Saturday, March 29, 2008

Concepts, Techniques and Models of Computer Programming

In the book Concepts, Techniques and Models of Computer Programming (CTM), Peter van Roy and Seif Haridi build a programming language based on a very small kernel language. The kernel language is extended as the models needs become more complex but it remains simple and understandable.

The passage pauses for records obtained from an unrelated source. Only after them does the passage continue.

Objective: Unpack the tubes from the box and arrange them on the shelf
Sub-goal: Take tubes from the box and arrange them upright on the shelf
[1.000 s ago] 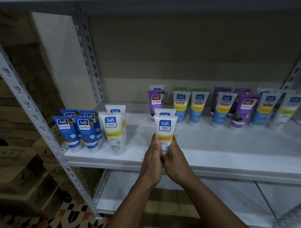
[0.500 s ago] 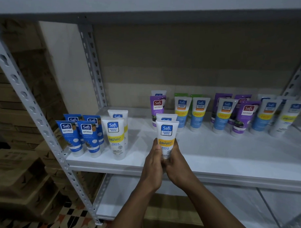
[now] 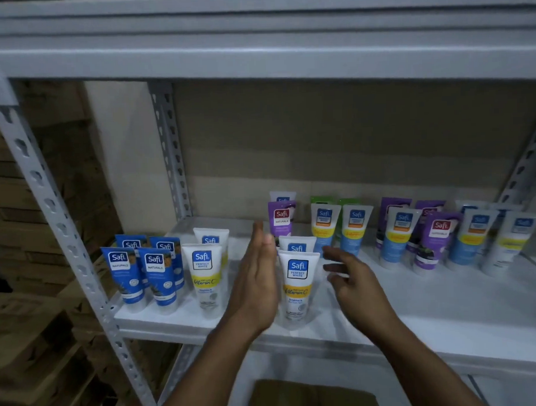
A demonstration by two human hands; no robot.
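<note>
A white tube [image 3: 297, 288] stands upright, long axis vertical, near the front edge of the shelf [image 3: 431, 315], between the flat open left hand [image 3: 257, 286], almost touching it, and the spread, empty right hand [image 3: 356, 283] slightly farther off.

A grey metal rack [image 3: 64, 228] with perforated uprights is seen against a dull beige wall [image 3: 334, 133]. A pale panel [image 3: 122, 153] is set at the far left corner. Stacked brown cartons [image 3: 31, 347], probably cardboard, are piled in shadow at the left. The light is dim and cool.
</note>
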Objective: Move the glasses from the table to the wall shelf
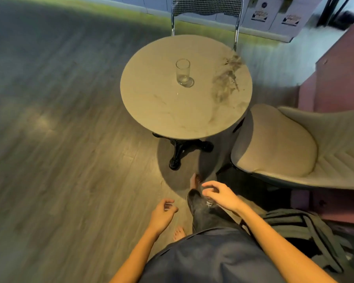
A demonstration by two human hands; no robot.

The language used in the book is called Oz and it is implemented by the Mozart Programming System.

The models are described by three different views:
  • The computation model; the language and how sentences of the language are executed by the abstract machine.
  • The programming model; the techniques and design principles used to write programs.
  • Reasoning techniques; techniques for reasoning about the program to increase confidence that they work as expected.

The Kernel Language

The full kernel language, supporting the models is shown below.

<Statement> ::=

% Statements needed in declarative model
    <Statement1> <Statement2>           % Statement sequence
    | X = <number>|<atom>|<boolean>     % Variable and value

    | X = f(I1:Y1 ... In:Yn)|           % Record and tuple
    | X = Y                             % Variable variable binding
    | local X1 ... Xn in S1 end         % Variable declaration

    | proc {X Y1 ... Yn} S1 end         % Procedure declaration
    | {X Y1 ... Yn}                     % Procedure application (call)
    | if B then S1 else S2 end          % Conditional

    | case X of pat then S1 else S2 end % Pattern matching
    | {NewName X}                       % Creates a new locally unique name


% Statements needed in declarative model with exceptions
    | try S1 catch X then S2 end        % Try a statement and catch the possible exception
    | raise X end                       % Raise an exception


% Statements needed in concurrent declarative model
    | thread S1 end                     % Run statement in new thread.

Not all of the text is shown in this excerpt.